▶ [Available data]:
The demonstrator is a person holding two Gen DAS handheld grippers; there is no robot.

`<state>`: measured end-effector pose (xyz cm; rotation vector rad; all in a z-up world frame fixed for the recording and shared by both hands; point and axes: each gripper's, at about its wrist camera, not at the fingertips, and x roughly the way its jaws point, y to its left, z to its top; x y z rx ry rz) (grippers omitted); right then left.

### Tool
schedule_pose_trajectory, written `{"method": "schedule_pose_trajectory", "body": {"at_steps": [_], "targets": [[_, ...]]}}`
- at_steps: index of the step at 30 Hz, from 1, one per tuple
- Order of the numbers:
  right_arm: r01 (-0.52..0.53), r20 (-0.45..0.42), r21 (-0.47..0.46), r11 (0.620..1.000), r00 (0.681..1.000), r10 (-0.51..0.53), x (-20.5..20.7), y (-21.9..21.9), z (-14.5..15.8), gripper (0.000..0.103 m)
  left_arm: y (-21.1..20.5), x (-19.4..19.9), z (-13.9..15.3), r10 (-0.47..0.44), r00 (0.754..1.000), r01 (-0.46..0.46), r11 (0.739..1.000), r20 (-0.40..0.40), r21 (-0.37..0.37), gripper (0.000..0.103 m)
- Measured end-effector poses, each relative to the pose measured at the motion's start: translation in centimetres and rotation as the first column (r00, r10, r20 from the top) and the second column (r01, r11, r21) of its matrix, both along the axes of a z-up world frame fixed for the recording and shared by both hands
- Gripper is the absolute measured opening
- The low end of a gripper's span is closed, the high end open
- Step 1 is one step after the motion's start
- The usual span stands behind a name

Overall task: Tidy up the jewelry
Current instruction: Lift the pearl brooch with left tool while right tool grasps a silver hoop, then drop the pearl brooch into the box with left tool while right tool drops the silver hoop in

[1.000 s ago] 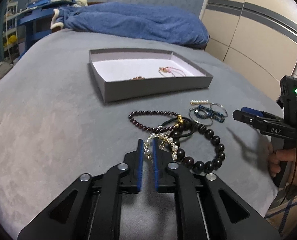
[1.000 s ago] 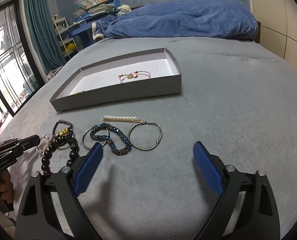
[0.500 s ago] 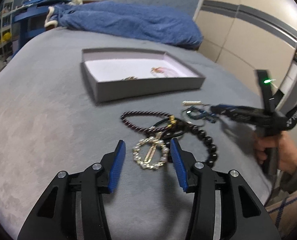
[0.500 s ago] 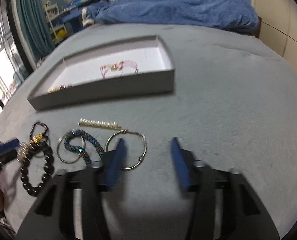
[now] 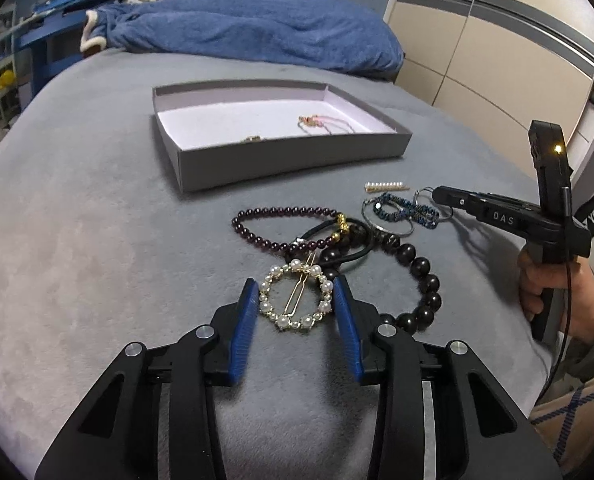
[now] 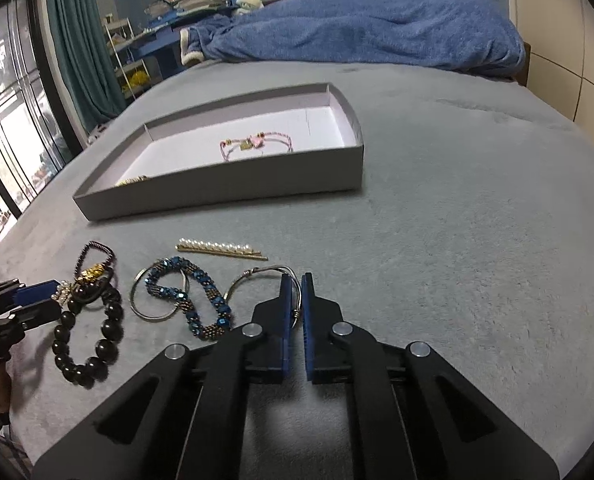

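Note:
A grey tray (image 5: 297,168) (image 6: 257,196) holds a pink bracelet (image 5: 321,122) (image 6: 253,145) and a small gold piece (image 5: 253,139). Loose jewelry lies in front of it on the bed. My left gripper (image 5: 295,292) is open, its fingers on either side of a round pearl hair clip (image 5: 295,300). My right gripper (image 6: 296,280) is shut on a thin silver hoop (image 6: 265,274); it also shows in the left wrist view (image 5: 441,196). Next to the hoop lie a blue beaded bracelet (image 6: 189,292), a second silver ring (image 6: 153,312) and a pearl bar clip (image 6: 221,249).
A dark red bead bracelet (image 5: 281,226), a black bead bracelet (image 5: 413,280) (image 6: 85,340) and a black hair tie (image 5: 337,240) lie tangled by the pearl clip. A blue blanket (image 5: 257,36) lies at the far end of the grey bed. Cabinets stand to the right.
My left gripper opened and let the pearl clip lie flat between its fingers. My right gripper moved forward and left and closed on the silver hoop.

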<state>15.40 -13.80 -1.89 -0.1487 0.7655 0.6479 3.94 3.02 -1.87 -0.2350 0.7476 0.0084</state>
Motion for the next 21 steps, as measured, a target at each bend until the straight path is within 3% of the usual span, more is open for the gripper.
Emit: {"method": "schedule_pose_trajectory", "body": {"at_steps": [4,12,21], "targets": [[-0.011,0.027,0.040,0.999,1.000,0.010,-0.7,-0.4,0.9,0.005,0.1,-0.9,1.1,0.014,0.998,-0.014,1.000,0.065,0.005,0.039],[-0.035,0.058,0.077,0.996,0.998,0.031,0.0,0.2,2.8,0.005,0.9,0.2,3.6,0.037,0.993,-0.041,0.999,0.115,0.034,0.040],[-0.079,0.107,0.119,0.990,0.992,0.067,2.7,2.6,6.3,0.004,2.8,6.0,6.5,0.054,0.987,-0.069,0.993,0.149,0.093,0.040]]}}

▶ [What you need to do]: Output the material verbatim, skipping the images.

▶ [Result for this task]:
The demonstrator is a person holding two Gen DAS handheld grippers; there is no robot.

`<state>`: measured end-effector pose (xyz cm; rotation vector rad; all in a z-up world frame fixed for the recording and shared by both hands; point and axes: each gripper's, at about its wrist camera, not at the fingertips, and x roughly the way its jaws point, y to its left, z to its top; x y z rx ry rz) (grippers omitted); right then left.

### Tool
schedule_pose_trajectory, written `{"method": "schedule_pose_trajectory", "body": {"at_steps": [_], "targets": [[_, ...]]}}`
- at_steps: index of the step at 30 Hz, from 1, one per tuple
- Order of the numbers:
  right_arm: r01 (-0.52..0.53), r20 (-0.45..0.42), r21 (-0.47..0.46), r11 (0.620..1.000), r00 (0.681..1.000), r10 (-0.51..0.53), x (-20.5..20.7), y (-21.9..21.9), z (-14.5..15.8), gripper (0.000..0.103 m)
  left_arm: y (-21.1..20.5), x (-19.4..19.9), z (-13.9..15.3), r10 (-0.47..0.44), r00 (0.754..1.000), r01 (-0.46..0.46), r11 (0.739..1.000), r20 (-0.40..0.40), r21 (-0.37..0.37), gripper (0.000..0.103 m)
- Measured end-effector poses, each relative to the pose measured at the motion's start: translation in centimetres and rotation as the first column (r00, r10, r20 from the top) and the second column (r01, r11, r21) of its matrix, both along the axes of a z-up world frame fixed for the recording and shared by both hands
- Gripper is the absolute measured opening
- The low end of a gripper's span is closed, the high end open
- Step 1 is one step after the motion's start
- The usual span stands behind a name

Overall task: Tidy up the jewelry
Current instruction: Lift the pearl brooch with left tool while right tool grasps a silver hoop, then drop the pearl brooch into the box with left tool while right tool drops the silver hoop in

[1.000 s ago] 
[1.000 s ago] 
[0.500 s ago] 
[0.500 s ago] 
[now] 
[now] 

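Note:
A grey tray (image 5: 297,168) (image 6: 257,196) holds a pink bracelet (image 5: 321,122) (image 6: 253,145) and a small gold piece (image 5: 253,139). Loose jewelry lies in front of it on the bed. My left gripper (image 5: 295,292) is open, its fingers on either side of a round pearl hair clip (image 5: 295,300). My right gripper (image 6: 296,280) is shut on a thin silver hoop (image 6: 265,274); it also shows in the left wrist view (image 5: 441,196). Next to the hoop lie a blue beaded bracelet (image 6: 189,292), a second silver ring (image 6: 153,312) and a pearl bar clip (image 6: 221,249).
A dark red bead bracelet (image 5: 281,226), a black bead bracelet (image 5: 413,280) (image 6: 85,340) and a black hair tie (image 5: 337,240) lie tangled by the pearl clip. A blue blanket (image 5: 257,36) lies at the far end of the grey bed. Cabinets stand to the right.
My left gripper opened and let the pearl clip lie flat between its fingers. My right gripper moved forward and left and closed on the silver hoop.
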
<state>15.40 -13.80 -1.89 -0.1487 0.7655 0.6479 3.94 3.02 -1.87 -0.2350 0.7476 0.0084</state>
Motion for the next 21 steps, as measured, a target at each bend until the straight path is within 3% of the usual span, more is open for the gripper.
Emit: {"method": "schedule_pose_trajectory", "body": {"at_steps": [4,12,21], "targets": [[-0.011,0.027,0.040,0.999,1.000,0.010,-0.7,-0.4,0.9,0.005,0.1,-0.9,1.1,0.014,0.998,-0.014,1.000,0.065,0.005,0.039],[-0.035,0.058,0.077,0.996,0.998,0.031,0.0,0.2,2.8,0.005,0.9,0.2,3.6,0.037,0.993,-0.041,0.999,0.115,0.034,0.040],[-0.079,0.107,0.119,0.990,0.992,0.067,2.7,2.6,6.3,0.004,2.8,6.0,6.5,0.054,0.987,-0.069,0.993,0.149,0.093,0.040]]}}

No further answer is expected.